__ABOUT THIS TASK__
Go through the data and copy each line where the word "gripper" shows up.
-.-.-
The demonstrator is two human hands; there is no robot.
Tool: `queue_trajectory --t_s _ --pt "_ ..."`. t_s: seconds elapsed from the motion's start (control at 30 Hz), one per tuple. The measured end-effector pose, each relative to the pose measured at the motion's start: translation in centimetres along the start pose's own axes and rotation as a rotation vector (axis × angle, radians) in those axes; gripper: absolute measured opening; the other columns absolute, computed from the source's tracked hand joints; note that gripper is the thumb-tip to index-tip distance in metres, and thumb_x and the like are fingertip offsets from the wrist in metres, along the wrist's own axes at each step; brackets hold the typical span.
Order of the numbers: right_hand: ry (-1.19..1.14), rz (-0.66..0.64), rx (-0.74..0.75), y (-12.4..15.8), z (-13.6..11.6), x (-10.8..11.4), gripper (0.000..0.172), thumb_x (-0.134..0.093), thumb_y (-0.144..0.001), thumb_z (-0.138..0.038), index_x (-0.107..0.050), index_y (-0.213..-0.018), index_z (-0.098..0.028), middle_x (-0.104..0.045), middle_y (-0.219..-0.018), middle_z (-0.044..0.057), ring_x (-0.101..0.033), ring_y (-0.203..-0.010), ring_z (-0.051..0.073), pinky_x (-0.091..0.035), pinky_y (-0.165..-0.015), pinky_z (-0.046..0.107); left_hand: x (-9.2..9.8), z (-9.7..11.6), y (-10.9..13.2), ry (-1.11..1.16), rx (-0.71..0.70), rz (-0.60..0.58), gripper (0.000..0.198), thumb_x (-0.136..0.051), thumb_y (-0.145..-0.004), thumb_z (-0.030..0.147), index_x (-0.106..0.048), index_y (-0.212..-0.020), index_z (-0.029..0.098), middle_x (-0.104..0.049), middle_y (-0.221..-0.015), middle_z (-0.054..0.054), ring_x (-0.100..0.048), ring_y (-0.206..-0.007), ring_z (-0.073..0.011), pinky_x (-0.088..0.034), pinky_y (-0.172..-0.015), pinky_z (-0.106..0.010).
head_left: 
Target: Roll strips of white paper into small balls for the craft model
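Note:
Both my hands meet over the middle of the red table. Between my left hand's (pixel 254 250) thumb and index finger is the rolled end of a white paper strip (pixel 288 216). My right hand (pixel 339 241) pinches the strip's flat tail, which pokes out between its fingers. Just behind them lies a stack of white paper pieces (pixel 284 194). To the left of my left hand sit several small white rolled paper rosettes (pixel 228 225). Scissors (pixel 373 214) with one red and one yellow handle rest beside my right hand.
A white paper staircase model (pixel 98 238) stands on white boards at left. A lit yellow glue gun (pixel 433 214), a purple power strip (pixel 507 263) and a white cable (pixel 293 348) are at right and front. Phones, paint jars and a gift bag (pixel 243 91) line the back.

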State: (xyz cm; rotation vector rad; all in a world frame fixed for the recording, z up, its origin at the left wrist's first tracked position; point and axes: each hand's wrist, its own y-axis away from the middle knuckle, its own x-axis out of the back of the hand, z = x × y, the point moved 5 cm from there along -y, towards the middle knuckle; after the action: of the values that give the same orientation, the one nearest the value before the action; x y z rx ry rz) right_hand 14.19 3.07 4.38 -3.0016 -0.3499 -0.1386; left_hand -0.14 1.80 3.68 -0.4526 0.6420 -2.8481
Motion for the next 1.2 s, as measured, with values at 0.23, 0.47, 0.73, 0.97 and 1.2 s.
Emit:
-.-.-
__ANSWER TO THIS EXERCISE__
Tool: `queue_trajectory --t_s _ --pt "_ ..."`. t_s: seconds elapsed from the motion's start (control at 30 Hz), one per tuple. The measured end-effector pose, each relative to the pose measured at the motion's start: translation in centimetres along the start pose's own axes and rotation as a rotation vector (axis × angle, radians) in those axes; gripper: absolute measured opening; the other columns absolute, computed from the source's tracked hand joints; note that gripper is the thumb-tip to index-tip distance in metres, and thumb_x and the like are fingertip offsets from the wrist in metres, along the wrist's own axes at each step; brackets hold the typical span.
Order of the numbers: right_hand: ry (-1.19..1.14), rz (-0.66..0.64), rx (-0.74..0.75), y (-12.4..15.8), z (-13.6..11.6), x (-10.8..11.4), gripper (0.000..0.172), thumb_x (-0.134..0.093), thumb_y (-0.144..0.001), thumb_z (-0.138..0.038), index_x (-0.107..0.050), index_y (-0.213..-0.018), index_z (-0.098..0.028), middle_x (-0.104..0.045), middle_y (-0.219..-0.018), middle_z (-0.044..0.057), ring_x (-0.101..0.033), ring_y (-0.203..-0.010), ring_z (-0.051..0.073), pinky_x (-0.091..0.035), pinky_y (-0.165..-0.015), pinky_z (-0.046..0.107); left_hand: x (-9.2..9.8), z (-9.7..11.6), y (-10.9..13.2), ry (-1.11..1.16), rx (-0.71..0.70), rz (-0.60..0.58), gripper (0.000..0.198), thumb_x (-0.136..0.051), thumb_y (-0.145..-0.004), thumb_z (-0.030..0.147), index_x (-0.106..0.048), index_y (-0.212..-0.020), index_z (-0.029..0.098), middle_x (-0.104..0.049), middle_y (-0.221..-0.015), middle_z (-0.054..0.054), ring_x (-0.100..0.048), ring_y (-0.206..-0.007), ring_z (-0.073..0.011), pinky_x (-0.088..0.034), pinky_y (-0.172..-0.015), pinky_z (-0.106..0.010).

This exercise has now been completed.